◆ EXERCISE ◆
Go through the listing below and return every line exactly.

Start of THE DATA

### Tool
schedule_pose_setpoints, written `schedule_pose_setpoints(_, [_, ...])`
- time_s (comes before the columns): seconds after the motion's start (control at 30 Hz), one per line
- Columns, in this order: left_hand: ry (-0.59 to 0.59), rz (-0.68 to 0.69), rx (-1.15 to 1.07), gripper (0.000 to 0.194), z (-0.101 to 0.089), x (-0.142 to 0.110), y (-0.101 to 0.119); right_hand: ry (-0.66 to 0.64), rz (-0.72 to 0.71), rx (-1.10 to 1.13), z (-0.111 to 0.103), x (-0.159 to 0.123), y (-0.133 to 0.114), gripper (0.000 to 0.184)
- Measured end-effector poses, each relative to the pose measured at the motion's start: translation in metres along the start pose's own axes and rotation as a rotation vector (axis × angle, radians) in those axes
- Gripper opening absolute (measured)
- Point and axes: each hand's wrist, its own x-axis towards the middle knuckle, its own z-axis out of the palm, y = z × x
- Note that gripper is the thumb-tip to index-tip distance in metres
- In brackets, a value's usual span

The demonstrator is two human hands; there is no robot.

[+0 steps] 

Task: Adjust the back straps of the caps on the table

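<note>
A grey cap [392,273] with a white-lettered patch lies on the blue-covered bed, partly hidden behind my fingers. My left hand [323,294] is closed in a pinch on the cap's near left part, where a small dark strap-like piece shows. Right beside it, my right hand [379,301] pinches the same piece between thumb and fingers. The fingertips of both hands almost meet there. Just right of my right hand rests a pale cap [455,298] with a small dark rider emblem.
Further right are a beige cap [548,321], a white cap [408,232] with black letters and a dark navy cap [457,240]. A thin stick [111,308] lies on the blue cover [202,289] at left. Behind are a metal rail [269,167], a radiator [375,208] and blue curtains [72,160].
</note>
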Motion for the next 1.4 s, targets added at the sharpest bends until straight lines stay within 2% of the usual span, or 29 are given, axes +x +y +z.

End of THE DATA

◆ TASK OUTPUT ◆
### Tool
schedule_pose_setpoints, written `schedule_pose_setpoints(_, [_, ...])`
- time_s (comes before the columns): seconds after the motion's start (control at 30 Hz), one per line
- Columns, in this order: left_hand: ry (-0.59 to 0.59), rz (-0.68 to 0.69), rx (-1.15 to 1.07), gripper (0.000 to 0.194), z (-0.101 to 0.089), x (-0.142 to 0.110), y (-0.101 to 0.119); right_hand: ry (-0.66 to 0.64), rz (-0.72 to 0.71), rx (-1.10 to 1.13), z (-0.111 to 0.103), x (-0.159 to 0.123), y (-0.133 to 0.114), gripper (0.000 to 0.184)
- Measured end-effector poses, each relative to the pose measured at the motion's start: translation in metres along the start pose's own axes and rotation as a rotation vector (axis × angle, radians) in those axes
- Gripper opening absolute (measured)
- Point and axes: each hand's wrist, its own x-axis towards the middle knuckle, its own z-axis out of the palm, y = z × x
- Note that gripper is the thumb-tip to index-tip distance in metres
- In brackets, a value's usual span

The demonstrator is two human hands; there is no robot.

[+0 steps] 

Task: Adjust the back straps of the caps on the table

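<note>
A grey cap [392,273] with a white-lettered patch lies on the blue-covered bed, partly hidden behind my fingers. My left hand [323,294] is closed in a pinch on the cap's near left part, where a small dark strap-like piece shows. Right beside it, my right hand [379,301] pinches the same piece between thumb and fingers. The fingertips of both hands almost meet there. Just right of my right hand rests a pale cap [455,298] with a small dark rider emblem.
Further right are a beige cap [548,321], a white cap [408,232] with black letters and a dark navy cap [457,240]. A thin stick [111,308] lies on the blue cover [202,289] at left. Behind are a metal rail [269,167], a radiator [375,208] and blue curtains [72,160].
</note>
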Motion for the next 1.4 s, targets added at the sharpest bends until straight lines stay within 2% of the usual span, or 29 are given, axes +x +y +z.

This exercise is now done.